Vertragsverletzungsverfahren der EU: Hang zur Kraftmeierei

Die EU will Polen, Ungarn und Tschechien wegen ihrer Flüchtlingspolitik bestrafen. Sie fordert ein Mindestmaß an Solidarität, zeigt aber kein Augenmaß. Ein Kommentar.

Ein Kommentar von Christoph von Marschall

Der Zorn ist berechtigt. Er muss auch einmal Ausdruck finden. Empörend ist ja nicht nur der Mangel an Solidarität, der sich in der Weigerung Polens, Ungarns und Tschechiens ausdrückt, Flüchtlinge aufzunehmen, wie die EU das mehrheitlich beschlossen hat. Empörend ist auch der auftrumpfende Egoismus der Regierungen in Warschau, Budapest und Prag. Sie provozieren eine Abwehrhaltung der Nettozahler: Warum sollen die den Neuen im Osten noch die Fördermittel gönnen? Da geht gerade viel guter Wille in die Brüche. Das Vertragsverletzungsverfahren der EU-Kommission ist die Folge.

Die Kommission verspricht, was sie nicht halten kann

Einen Hang zu Selbstgerechtigkeit und schädlicher Kraftmeierei darf man freilich auch der Kommission vorhalten. Rechtlich ist die Lage nicht so eindeutig, wie sie behauptet. In der Praxis wird sie die Ziele, die sie angeblich verfolgt, wohl kaum erreichen. Die Spaltung der EU aber wird sich durch ihr Vorgehen vertiefen.

Im September 2015, auf dem Höhepunkt der Flüchtlingswelle, hatte die EU mehrheitlich beschlossen, die beiden Haupteinreiseländer Griechenland und Italien zu entlasten und 160.000 Gestrandete auf andere EU-Staaten zu verteilen. Ungarn, Tschechien, die Slowakei und Rumänien waren dagegen, wurden aber überstimmt. Polen hatte damals noch eine liberale Regierung, wies aber ebenfalls darauf hin, dass Kanzlerin Merkel einsam und ohne Abstimmung mit den Partnern entschieden hatte, Deutschland für Flüchtlinge zu öffnen.
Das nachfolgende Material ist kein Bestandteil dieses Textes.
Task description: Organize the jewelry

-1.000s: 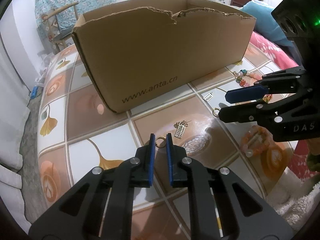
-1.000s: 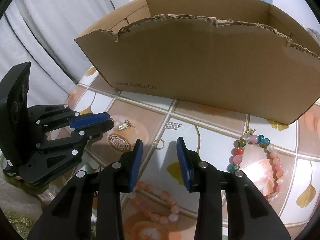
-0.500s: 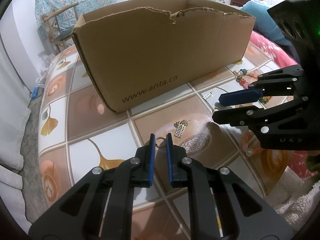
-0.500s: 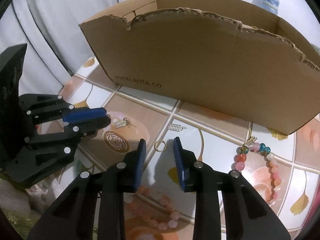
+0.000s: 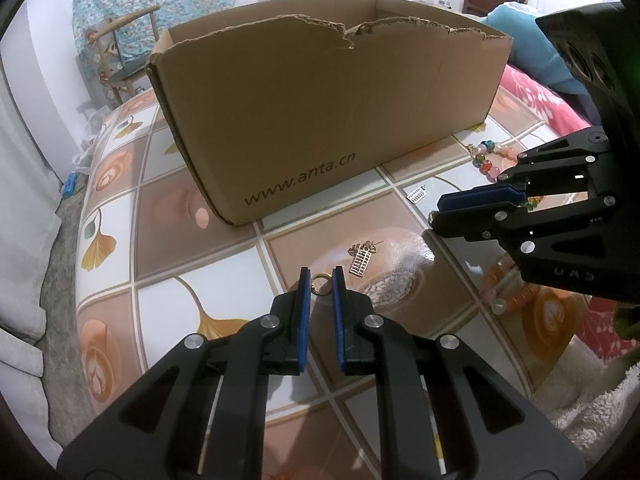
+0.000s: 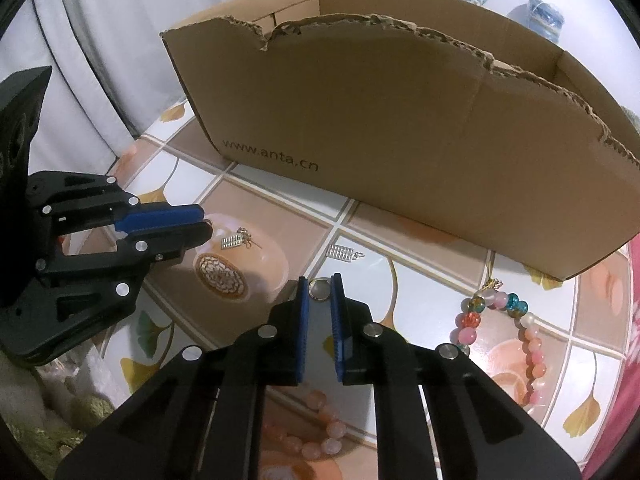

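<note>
Right gripper (image 6: 319, 280): pads narrowed around gold ring (image 6: 320, 290) flat on desk (image 6: 400, 280); firm clamp not confirmed. Close squarely across ring rim, tips low, then lift straight up.
Left gripper (image 5: 321, 276): pads close on second small ring (image 5: 319, 280); grip uncertain.
Target likely cardboard box (image 6: 400, 128) just behind. Avoid charm (image 6: 342, 253) and bead bracelet (image 6: 500, 320).

Each camera looks forward along its own gripper, low and close above the tiled table (image 5: 168, 280). Both views face the brown cardboard box (image 5: 320, 120) (image 6: 400, 152) ahead, and each sees the other gripper at its side.
</note>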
Die Zahl klang wie ein Witz angesichts der Erwartung, dass bis Ende 2015 mehr als eine Million Flüchtlinge kommen würden. Aber nicht einmal die 160.000 wurden bis heute verteilt, sondern nur rund 20.000. Die EU erweist sich mal wieder als Großsprecher. Die Taten bleiben hinter den Worten zurück. Das Vertragsverletzungsverfahren dürfte diesen Eindruck aber weiter verstärken.
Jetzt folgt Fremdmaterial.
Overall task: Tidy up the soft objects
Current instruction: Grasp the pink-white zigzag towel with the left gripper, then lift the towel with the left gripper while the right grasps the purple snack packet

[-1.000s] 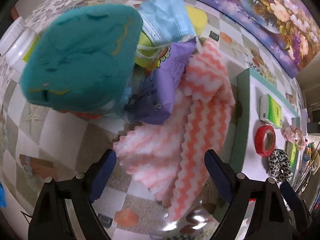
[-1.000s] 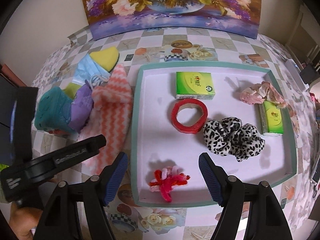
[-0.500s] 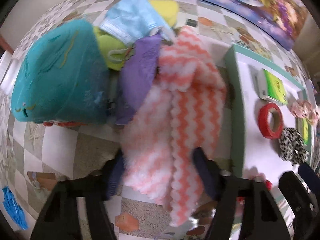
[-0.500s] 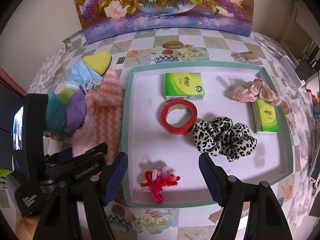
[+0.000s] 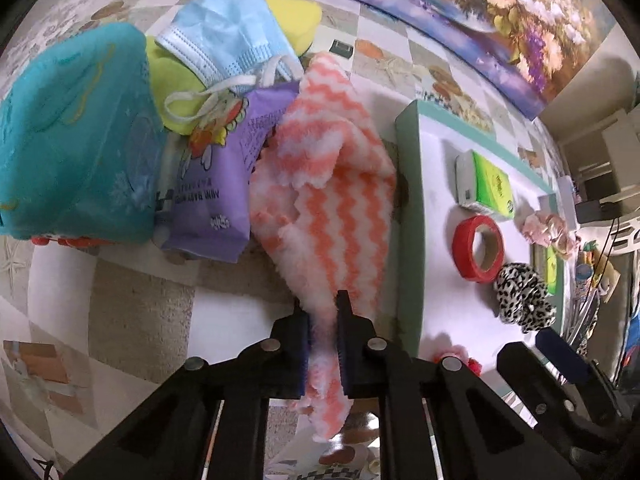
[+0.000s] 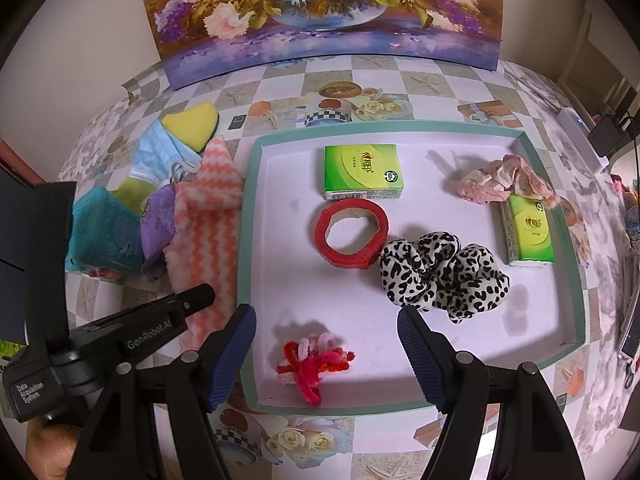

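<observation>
Two grippers over a checker-patterned desk (image 6: 432, 92). Far left: teal soft pack (image 5: 72, 136), then lime-yellow soft piece (image 5: 172, 80) and crumpled pale-blue face mask (image 5: 224, 44) with yellow sponge (image 5: 294, 12) behind it, purple wipes pouch (image 5: 220, 184) just beside. Next to the pouch, fluffy pink-and-white zigzag cloth (image 5: 336, 208), lying between pouch and tray, near end lifted off the desk and pinched. Left gripper (image 5: 322, 344) with jaws clamped almost fully together on that near end of the cloth, fluff bulging out below the pads. Right of the cloth, shallow white tray with mint-green rim (image 6: 248, 240). Inside the tray: pink-and-red pipe-cleaner tangle (image 6: 310, 364) near the front, red tape ring (image 6: 350, 232), green tissue packet (image 6: 362, 172) behind the ring, leopard-print fabric scrunchie (image 6: 440, 276) touching the ring, crumpled pink scrunchie (image 6: 506, 180), second green tissue packet (image 6: 530, 232) at the right wall. Right gripper (image 6: 326, 354) hanging over the tray's front edge, jaws spread wide, gripping nothing, the pipe-cleaner tangle lying between them below.
</observation>
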The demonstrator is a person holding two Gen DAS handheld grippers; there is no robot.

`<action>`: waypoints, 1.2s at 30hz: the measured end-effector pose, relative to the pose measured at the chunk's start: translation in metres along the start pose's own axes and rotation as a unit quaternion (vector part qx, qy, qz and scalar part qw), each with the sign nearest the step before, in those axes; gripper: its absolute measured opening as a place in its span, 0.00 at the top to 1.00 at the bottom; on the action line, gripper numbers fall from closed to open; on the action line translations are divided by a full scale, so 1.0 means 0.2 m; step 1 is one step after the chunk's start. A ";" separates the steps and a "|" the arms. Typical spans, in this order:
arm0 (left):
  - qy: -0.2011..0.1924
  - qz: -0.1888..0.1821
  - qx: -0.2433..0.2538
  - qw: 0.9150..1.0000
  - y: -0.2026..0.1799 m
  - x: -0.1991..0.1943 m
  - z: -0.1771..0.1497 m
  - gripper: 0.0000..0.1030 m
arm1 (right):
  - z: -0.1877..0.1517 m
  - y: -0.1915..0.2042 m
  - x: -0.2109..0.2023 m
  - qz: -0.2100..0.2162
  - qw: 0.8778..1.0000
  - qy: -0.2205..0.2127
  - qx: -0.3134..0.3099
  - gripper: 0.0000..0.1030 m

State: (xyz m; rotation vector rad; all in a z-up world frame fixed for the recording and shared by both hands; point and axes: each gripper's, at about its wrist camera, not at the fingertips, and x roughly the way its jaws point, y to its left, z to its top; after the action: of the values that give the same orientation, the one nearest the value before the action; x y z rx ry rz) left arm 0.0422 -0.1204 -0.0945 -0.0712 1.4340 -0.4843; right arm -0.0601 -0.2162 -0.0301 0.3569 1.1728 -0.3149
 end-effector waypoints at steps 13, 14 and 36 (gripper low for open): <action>-0.098 -0.069 -0.006 0.993 0.01 -0.28 0.11 0.89 | 0.01 -0.02 -0.03 0.001 1.000 -0.012 0.007 0.26; -0.105 -0.073 -0.005 0.992 0.02 -0.31 0.10 0.89 | 0.01 -0.02 -0.03 0.002 1.000 -0.016 0.008 0.26; -0.253 -0.035 -0.087 0.963 0.39 -0.85 0.37 0.89 | 0.31 0.25 -0.08 0.073 0.995 -0.072 -0.003 0.26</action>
State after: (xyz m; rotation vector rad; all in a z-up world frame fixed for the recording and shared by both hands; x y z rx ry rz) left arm 0.1246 -0.0056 0.0486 -0.3641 0.9697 -0.3627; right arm 0.0065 -0.1965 0.0109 0.4049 0.9999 -0.2064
Die Rechtslage ist nicht so klar wie behauptet

Erstens haben Ungarn und die Slowakei beim Europäischen Gerichtshof geklagt. Sie bezweifeln, dass die EU Zwangszuweisung anordnen darf. Warum wartet die Kommission das Urteil nicht ab, das für Herbst erwartet wird? Sie stünde dumm da, wenn der EuGH den Klägern Recht gibt. Und warum wirft sie, zweitens, nur Polen, Tschechien und Ungarn Vertragsverletzung vor? Die meisten Länder haben ihre Quote nicht erfüllt, auch viele im Westen. In den beklagten Staaten wird man das als Spaltung in ein Europa erster und zweiter Klasse interpretieren.
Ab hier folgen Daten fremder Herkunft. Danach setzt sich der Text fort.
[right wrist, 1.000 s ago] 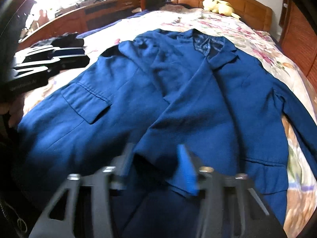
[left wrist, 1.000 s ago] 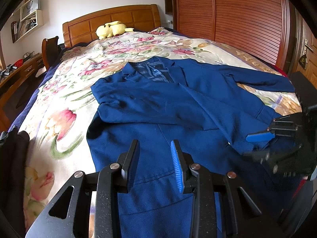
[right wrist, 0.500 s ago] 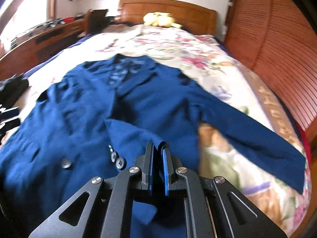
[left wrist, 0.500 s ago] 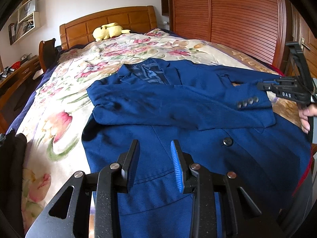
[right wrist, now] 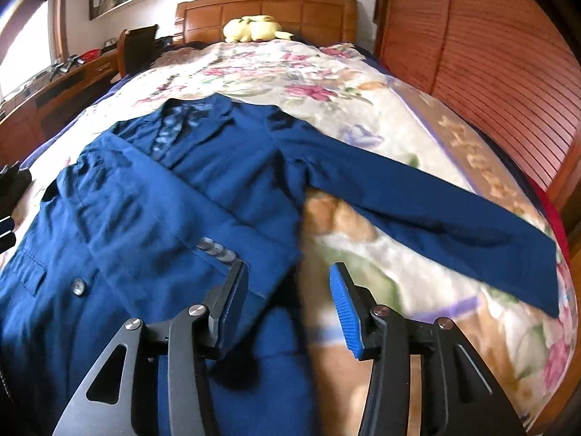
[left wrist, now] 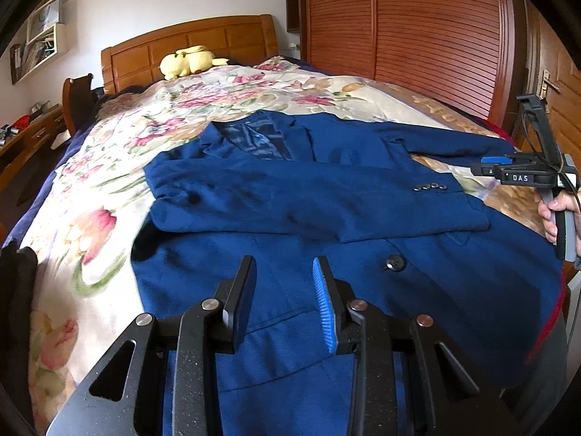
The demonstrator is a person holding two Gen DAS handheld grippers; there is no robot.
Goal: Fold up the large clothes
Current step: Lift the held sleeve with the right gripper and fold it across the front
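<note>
Plainly "DAS" on right claw (left wrist: 491, 167)

The left gripper (left wrist: 283, 298) is hovering over the lower front of the blue jacket (left wrist: 326, 196), its jaws parted with nothing between them. The right gripper (right wrist: 288, 301) is pointing down at the jacket's right edge, jaws opening and empty. A hand (left wrist: 555, 214) is gripping its handle beside the jacket.
</note>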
Selbst, wenn man, drittens, annähme, dass der EuGH der Kommission Recht gibt und sie die Drei im Osten mit oder ohne Strafen für die Vertragsverletzung zwingt, Tausende Flüchtlinge aufzunehmen: Wie lange würden die wohl in Polen oder Ungarn bleiben? Sie würden sich von sich aus auf den Weg in reichere EU-Staaten wie Deutschland machen. Die EU wird weder willens noch in der Lage sein, sie daran zu hindern. Hat die Kommission bis zum Ende durchdacht, was sie erreichen kann?

Das politische Signal ist richtig: Solidarität ist keine Einbahnstraße

Ein politisches Signal ist gewiss überfällig. Solidarität ist keine Einbahnstraße. Wer Fördergelder und andere Vorteile von der EU will, sollte ein Mindestmaß an Loyalität gegenüber den Partnern zeigen. Die Kommission und mächtige Länder wie Deutschland sollten umgekehrt mehr Augenmaß beweisen.